ABOUT THIS TASK:
Which lines in the data below contain the string "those"? Show each one.

GIVEN INFORMATION:
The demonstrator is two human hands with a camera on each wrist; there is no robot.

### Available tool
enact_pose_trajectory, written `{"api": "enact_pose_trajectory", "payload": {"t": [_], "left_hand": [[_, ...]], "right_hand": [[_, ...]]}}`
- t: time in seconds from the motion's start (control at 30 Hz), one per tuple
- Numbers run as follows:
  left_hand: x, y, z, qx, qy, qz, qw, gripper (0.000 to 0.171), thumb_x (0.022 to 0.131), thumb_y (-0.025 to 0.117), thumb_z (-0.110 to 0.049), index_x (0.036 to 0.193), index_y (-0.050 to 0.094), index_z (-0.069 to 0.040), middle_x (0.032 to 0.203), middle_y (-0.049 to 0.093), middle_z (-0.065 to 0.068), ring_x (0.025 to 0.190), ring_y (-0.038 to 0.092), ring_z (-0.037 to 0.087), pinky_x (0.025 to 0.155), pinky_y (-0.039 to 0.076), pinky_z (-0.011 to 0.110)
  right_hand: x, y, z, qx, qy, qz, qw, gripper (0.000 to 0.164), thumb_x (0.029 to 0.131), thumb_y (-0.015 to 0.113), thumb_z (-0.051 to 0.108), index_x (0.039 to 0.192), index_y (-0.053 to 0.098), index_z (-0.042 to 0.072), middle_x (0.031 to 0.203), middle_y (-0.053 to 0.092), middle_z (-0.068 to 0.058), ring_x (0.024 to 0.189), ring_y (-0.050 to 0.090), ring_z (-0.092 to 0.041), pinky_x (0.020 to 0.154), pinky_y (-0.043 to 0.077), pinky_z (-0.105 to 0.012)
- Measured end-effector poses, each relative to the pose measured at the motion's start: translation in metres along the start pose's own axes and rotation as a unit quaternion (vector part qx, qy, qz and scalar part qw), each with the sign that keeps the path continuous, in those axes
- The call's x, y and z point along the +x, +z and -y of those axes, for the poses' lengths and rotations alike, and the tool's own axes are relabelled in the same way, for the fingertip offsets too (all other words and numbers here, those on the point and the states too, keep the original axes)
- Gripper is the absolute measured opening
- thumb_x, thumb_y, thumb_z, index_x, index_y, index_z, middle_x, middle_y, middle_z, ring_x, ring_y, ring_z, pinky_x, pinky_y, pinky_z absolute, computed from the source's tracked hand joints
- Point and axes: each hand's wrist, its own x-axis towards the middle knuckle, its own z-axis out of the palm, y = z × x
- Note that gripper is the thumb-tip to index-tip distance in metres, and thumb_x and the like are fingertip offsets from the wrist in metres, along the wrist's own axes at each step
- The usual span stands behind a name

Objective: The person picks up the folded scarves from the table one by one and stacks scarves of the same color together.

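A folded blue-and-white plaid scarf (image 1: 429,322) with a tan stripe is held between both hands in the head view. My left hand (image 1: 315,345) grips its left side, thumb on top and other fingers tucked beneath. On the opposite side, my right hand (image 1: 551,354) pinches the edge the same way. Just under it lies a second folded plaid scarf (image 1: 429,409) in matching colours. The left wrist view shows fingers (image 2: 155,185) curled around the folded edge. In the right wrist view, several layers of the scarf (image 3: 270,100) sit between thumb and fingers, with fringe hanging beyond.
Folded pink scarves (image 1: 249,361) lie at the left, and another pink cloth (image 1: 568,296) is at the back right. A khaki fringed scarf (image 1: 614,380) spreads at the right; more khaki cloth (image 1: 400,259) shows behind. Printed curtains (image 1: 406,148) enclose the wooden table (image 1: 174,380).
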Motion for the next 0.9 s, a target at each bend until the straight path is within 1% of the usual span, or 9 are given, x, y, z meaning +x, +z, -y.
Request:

RESPONSE:
- Measured end-effector poses, each relative to the pose measured at the motion's start: translation in metres along the start pose's own axes and rotation as a unit quaternion (vector part qx, qy, qz and scalar part qw), each with the sign that keeps the path continuous, in those axes
- The call's x, y and z point along the +x, +z and -y of those axes, for the poses' lengths and rotations alike, and the tool's own axes are relabelled in the same way, for the fingertip offsets too (all other words and numbers here, those on the point and the states too, keep the original axes)

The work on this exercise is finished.